### Work item
Would you work out how many of the lines below hold "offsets" and reply with nothing but the number?
--*--
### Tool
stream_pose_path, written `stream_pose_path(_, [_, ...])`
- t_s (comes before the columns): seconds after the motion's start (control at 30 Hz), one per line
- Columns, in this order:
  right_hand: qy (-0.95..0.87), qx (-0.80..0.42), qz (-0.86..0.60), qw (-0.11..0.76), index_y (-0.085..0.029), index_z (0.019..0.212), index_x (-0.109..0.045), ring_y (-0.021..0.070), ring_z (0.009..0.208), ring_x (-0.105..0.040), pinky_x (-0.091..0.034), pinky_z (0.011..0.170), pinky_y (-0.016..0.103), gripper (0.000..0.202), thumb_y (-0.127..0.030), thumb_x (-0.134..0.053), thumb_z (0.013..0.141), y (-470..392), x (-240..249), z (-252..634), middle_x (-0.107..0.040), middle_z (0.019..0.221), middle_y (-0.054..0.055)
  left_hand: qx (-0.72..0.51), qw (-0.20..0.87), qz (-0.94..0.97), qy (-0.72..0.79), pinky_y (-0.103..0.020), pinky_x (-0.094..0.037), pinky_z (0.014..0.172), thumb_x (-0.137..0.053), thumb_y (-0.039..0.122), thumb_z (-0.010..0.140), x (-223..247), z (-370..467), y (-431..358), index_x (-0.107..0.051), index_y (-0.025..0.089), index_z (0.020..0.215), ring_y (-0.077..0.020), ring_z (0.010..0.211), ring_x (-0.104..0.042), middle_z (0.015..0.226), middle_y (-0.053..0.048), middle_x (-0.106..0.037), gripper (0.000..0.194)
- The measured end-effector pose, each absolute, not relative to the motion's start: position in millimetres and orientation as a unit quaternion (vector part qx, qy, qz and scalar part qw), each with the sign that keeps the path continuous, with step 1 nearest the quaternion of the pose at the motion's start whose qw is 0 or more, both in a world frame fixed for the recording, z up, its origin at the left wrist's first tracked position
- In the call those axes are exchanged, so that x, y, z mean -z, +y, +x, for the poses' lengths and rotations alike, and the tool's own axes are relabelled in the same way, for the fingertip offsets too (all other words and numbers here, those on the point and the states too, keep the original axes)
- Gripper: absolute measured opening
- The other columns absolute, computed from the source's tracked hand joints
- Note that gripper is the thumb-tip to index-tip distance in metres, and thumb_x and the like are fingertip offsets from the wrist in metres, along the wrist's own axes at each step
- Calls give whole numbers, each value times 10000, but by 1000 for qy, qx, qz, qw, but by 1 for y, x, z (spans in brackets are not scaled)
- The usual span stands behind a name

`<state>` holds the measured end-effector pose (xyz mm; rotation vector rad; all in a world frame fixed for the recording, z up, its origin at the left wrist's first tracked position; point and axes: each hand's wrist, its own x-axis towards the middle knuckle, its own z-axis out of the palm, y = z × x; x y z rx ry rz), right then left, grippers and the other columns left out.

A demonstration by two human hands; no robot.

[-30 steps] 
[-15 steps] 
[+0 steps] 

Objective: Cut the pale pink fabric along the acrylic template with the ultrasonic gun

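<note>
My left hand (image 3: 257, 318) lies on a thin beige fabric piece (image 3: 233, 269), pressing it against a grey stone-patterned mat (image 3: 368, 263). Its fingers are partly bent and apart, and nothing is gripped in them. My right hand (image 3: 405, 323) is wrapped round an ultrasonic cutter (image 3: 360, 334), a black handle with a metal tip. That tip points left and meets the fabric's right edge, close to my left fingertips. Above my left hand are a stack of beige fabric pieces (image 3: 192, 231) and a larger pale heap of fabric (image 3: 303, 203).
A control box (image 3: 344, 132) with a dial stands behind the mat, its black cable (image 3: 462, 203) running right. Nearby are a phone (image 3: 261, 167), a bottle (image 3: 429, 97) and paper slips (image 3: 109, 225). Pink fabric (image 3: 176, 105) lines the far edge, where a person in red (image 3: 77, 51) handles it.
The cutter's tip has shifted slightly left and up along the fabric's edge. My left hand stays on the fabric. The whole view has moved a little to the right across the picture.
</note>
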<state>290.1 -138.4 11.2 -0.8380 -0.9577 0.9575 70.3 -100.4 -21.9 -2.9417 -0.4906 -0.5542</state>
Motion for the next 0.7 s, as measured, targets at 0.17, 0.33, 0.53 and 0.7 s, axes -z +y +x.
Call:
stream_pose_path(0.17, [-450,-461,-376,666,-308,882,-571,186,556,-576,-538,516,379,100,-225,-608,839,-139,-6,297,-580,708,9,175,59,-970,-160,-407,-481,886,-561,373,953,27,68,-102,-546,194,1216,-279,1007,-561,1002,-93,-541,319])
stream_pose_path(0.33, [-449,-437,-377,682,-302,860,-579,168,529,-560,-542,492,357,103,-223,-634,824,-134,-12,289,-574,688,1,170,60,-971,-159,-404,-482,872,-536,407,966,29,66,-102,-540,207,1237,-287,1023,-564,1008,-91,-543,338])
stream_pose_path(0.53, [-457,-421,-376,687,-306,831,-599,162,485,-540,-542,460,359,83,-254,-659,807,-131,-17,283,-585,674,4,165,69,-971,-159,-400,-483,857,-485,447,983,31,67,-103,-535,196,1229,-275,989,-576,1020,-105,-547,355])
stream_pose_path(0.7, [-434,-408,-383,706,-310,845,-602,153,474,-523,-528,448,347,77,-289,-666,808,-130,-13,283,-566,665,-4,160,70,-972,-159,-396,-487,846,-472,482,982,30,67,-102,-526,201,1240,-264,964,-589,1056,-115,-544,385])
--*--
### Expected answer
2